● **Description of the task**: Starting at the line that contains "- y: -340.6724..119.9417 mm" and ending at the line that contains "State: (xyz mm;", the lines below are to be given again exactly, with nothing added.
── The records ──
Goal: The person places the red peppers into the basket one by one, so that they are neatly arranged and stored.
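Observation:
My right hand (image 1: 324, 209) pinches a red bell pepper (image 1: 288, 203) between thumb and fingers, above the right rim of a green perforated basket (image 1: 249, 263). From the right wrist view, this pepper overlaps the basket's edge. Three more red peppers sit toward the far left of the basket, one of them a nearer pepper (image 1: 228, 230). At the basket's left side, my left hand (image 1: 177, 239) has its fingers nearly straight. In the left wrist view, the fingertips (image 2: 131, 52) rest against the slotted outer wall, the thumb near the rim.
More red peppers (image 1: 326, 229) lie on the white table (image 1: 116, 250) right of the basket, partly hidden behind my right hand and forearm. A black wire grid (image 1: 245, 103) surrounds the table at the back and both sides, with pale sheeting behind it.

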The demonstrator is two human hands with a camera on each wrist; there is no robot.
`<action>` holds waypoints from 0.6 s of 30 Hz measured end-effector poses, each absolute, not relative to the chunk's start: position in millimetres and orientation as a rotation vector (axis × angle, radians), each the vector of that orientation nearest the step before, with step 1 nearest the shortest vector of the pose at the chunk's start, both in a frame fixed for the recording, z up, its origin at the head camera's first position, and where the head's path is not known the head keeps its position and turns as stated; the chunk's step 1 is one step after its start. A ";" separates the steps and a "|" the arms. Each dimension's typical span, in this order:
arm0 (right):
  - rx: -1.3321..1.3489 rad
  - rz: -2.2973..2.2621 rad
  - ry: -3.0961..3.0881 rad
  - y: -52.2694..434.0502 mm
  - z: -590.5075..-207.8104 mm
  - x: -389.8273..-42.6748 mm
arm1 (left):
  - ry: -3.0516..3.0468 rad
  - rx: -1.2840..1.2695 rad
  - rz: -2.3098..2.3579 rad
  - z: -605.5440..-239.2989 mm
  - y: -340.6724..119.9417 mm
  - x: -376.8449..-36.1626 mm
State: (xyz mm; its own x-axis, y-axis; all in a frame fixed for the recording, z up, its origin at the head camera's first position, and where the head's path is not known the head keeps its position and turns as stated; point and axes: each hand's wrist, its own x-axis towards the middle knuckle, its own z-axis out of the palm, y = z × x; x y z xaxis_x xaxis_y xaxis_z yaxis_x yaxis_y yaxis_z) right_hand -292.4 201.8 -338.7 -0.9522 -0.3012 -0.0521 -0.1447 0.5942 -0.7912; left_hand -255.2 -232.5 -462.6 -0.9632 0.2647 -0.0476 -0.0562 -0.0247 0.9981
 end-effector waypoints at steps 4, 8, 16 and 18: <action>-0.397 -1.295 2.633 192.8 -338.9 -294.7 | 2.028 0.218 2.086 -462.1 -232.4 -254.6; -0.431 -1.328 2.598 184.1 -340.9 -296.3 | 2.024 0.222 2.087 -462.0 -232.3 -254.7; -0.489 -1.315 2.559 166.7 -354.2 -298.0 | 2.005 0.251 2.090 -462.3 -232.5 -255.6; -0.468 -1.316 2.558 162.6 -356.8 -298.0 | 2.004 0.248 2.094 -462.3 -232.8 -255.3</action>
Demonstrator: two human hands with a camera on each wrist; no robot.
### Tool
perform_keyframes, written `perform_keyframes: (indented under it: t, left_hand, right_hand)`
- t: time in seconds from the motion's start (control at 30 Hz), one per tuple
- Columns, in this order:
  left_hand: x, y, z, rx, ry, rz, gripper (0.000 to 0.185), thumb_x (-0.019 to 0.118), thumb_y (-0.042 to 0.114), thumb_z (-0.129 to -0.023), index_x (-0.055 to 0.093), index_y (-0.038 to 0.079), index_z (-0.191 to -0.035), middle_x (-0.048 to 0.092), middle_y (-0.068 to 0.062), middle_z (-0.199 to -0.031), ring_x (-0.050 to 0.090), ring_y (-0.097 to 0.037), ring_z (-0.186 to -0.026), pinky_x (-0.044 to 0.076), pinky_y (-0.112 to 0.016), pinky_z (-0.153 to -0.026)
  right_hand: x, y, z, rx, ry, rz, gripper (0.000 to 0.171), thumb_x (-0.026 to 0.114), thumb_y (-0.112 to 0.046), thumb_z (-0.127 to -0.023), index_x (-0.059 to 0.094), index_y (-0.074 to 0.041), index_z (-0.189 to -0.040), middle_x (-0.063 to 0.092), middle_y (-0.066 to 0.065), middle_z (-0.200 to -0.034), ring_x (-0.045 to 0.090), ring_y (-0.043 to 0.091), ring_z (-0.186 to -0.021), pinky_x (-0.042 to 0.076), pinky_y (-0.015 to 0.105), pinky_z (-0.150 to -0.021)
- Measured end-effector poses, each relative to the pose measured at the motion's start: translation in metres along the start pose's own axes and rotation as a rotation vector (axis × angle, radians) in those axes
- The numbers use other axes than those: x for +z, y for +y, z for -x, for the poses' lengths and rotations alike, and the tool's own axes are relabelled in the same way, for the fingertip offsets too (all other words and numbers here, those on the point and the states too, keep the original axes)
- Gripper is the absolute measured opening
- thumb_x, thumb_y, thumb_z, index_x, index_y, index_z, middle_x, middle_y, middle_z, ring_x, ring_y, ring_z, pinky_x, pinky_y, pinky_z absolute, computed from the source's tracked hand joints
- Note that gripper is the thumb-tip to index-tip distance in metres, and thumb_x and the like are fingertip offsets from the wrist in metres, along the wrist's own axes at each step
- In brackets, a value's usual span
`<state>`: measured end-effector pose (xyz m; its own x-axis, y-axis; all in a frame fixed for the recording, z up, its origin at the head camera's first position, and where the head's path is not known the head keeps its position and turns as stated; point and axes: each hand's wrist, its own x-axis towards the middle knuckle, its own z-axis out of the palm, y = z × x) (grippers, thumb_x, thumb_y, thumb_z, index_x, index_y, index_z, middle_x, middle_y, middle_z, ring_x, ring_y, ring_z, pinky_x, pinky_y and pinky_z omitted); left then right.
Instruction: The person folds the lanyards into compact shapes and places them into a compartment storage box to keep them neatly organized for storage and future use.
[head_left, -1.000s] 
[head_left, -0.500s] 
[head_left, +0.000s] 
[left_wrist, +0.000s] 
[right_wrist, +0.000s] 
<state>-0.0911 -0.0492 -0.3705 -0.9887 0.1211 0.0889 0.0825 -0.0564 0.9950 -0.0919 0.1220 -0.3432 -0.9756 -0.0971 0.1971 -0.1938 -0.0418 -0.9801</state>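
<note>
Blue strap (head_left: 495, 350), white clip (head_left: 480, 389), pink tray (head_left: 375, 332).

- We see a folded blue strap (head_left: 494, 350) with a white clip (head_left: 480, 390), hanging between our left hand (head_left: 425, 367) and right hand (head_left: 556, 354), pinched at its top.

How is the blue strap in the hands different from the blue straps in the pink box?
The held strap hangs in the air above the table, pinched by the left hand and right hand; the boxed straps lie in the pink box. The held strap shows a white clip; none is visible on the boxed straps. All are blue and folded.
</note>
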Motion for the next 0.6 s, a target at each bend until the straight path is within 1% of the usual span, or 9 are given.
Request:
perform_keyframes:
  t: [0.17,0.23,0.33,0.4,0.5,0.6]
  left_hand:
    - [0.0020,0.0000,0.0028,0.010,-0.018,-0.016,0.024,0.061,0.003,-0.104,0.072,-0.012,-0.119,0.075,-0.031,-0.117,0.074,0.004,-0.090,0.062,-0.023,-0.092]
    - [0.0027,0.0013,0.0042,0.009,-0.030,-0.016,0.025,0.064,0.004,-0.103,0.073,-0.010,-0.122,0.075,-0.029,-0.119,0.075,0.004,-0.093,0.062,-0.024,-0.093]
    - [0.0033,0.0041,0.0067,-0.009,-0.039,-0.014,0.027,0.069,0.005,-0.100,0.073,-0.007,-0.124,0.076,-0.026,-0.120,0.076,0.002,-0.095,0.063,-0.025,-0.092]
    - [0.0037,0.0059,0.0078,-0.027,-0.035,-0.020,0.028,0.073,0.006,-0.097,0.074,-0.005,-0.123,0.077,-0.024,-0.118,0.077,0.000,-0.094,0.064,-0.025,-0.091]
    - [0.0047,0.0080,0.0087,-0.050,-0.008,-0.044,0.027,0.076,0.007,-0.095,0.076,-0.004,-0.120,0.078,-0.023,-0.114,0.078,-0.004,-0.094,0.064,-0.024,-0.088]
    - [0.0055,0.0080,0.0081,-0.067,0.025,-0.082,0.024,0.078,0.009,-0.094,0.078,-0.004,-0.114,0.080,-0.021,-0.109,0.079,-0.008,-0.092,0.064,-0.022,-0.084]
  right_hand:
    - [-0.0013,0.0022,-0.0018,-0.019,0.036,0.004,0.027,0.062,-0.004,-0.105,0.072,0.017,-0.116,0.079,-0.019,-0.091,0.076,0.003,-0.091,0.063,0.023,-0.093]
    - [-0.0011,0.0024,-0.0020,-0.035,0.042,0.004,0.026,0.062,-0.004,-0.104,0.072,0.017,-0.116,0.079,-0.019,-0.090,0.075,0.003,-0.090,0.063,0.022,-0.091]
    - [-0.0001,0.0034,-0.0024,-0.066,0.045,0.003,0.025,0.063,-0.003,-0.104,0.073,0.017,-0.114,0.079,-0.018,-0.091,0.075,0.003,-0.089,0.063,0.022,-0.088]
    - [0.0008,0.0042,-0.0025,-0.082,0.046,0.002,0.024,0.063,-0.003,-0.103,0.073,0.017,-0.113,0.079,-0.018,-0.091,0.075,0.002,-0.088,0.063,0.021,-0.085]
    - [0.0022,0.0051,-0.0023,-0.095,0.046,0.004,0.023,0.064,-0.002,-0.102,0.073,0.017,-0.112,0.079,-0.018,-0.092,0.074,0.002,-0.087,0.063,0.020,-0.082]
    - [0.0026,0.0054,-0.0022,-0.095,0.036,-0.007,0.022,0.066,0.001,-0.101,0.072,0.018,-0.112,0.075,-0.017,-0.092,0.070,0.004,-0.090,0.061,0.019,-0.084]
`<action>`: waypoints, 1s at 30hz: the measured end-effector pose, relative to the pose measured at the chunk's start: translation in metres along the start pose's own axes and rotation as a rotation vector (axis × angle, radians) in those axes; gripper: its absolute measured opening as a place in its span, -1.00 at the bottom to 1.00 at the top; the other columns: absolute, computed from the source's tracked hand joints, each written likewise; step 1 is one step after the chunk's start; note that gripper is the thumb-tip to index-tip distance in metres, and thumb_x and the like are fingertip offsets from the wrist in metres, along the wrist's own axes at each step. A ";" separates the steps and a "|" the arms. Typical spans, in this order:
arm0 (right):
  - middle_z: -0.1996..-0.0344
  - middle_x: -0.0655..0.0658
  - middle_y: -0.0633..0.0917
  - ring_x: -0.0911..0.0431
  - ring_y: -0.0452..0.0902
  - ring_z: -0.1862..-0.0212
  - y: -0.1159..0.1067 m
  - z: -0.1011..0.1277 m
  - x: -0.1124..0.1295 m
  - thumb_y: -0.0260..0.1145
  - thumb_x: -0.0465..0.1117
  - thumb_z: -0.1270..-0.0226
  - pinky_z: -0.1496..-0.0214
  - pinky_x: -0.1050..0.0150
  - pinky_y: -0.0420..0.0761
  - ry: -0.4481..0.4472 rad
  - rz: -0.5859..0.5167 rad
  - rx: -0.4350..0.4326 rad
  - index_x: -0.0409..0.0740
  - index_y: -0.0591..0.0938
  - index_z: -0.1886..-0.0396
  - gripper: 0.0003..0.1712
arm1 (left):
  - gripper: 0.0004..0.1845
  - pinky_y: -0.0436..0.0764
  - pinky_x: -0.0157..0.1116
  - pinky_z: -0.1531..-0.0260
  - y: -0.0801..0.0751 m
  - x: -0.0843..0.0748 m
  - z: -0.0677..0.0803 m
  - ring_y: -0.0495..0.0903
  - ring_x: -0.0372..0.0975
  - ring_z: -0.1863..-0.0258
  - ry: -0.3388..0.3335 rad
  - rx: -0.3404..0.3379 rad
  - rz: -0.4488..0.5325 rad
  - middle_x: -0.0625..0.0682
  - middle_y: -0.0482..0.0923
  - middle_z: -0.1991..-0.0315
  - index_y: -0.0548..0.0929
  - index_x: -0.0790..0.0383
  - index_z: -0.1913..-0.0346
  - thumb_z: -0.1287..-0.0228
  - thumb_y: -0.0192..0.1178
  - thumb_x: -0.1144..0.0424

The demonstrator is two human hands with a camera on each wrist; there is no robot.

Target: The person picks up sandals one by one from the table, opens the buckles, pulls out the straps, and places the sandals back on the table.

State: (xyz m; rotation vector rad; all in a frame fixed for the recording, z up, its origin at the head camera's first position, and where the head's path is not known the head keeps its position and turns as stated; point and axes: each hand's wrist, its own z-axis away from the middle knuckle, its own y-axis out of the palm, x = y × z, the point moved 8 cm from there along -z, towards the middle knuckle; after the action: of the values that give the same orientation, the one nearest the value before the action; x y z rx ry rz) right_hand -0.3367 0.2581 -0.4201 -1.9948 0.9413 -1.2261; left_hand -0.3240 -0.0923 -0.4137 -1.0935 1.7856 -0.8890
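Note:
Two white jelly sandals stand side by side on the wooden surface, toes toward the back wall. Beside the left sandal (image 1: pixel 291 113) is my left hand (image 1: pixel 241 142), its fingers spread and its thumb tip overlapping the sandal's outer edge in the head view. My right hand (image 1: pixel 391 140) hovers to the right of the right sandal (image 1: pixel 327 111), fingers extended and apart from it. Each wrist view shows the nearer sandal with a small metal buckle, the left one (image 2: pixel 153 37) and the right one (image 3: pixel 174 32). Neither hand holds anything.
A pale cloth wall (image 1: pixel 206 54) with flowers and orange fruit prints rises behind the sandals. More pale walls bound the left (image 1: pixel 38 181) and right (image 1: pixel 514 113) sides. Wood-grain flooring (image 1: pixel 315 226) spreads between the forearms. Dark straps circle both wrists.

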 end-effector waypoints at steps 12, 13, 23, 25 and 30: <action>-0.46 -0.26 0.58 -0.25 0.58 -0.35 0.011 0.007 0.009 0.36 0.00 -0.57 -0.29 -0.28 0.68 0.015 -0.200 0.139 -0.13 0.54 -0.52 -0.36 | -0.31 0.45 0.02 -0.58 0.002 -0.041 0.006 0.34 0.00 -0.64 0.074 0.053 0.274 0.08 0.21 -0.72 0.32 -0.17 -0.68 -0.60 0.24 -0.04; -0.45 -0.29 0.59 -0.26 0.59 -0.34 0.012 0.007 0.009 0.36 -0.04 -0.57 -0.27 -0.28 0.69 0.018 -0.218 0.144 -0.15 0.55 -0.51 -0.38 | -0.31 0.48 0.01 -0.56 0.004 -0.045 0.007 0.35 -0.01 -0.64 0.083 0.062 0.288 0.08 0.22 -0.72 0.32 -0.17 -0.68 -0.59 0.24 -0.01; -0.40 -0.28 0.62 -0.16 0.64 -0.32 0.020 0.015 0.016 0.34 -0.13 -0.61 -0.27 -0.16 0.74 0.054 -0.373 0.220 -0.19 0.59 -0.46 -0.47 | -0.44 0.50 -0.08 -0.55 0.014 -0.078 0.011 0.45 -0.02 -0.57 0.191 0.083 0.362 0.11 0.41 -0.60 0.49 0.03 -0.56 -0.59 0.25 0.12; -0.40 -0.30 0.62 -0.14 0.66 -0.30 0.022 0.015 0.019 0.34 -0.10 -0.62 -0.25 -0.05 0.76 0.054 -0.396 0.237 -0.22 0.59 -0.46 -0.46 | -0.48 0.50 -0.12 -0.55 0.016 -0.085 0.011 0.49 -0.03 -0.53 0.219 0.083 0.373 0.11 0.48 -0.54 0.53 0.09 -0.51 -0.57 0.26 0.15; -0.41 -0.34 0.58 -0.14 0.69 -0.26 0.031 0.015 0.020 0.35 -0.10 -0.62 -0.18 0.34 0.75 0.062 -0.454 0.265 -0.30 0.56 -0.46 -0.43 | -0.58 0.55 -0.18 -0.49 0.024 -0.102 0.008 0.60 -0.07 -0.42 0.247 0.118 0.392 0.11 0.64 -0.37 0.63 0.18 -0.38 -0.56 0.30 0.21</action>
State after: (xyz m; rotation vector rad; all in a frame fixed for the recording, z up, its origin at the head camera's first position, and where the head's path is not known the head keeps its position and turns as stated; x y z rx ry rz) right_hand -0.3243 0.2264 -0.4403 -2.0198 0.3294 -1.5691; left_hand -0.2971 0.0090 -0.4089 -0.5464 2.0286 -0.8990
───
● **Written response**:
  - y: -340.6724..119.9417 mm
  - x: -376.8449..-36.1626 mm
State: (xyz mm; its own x-axis, y-axis; all in a frame fixed for the recording, z up, its origin at the head camera's first position, and where the head's path is not known the head keeps its position and turns as stated; point and axes: each hand's wrist, its own x-axis towards the middle knuckle, its own z-axis out of the palm, y = z × x; x y z xaxis_x xaxis_y xaxis_z yaxis_x yaxis_y yaxis_z) right_hand -292.4 201.8 -338.7 -0.9522 -0.3012 -0.0521 -0.1447 0.5942 -0.7912; left_hand -255.2 -232.5 -462.6 -0.9632 0.2647 -0.0476 -0.0562 -0.0247 0.9981

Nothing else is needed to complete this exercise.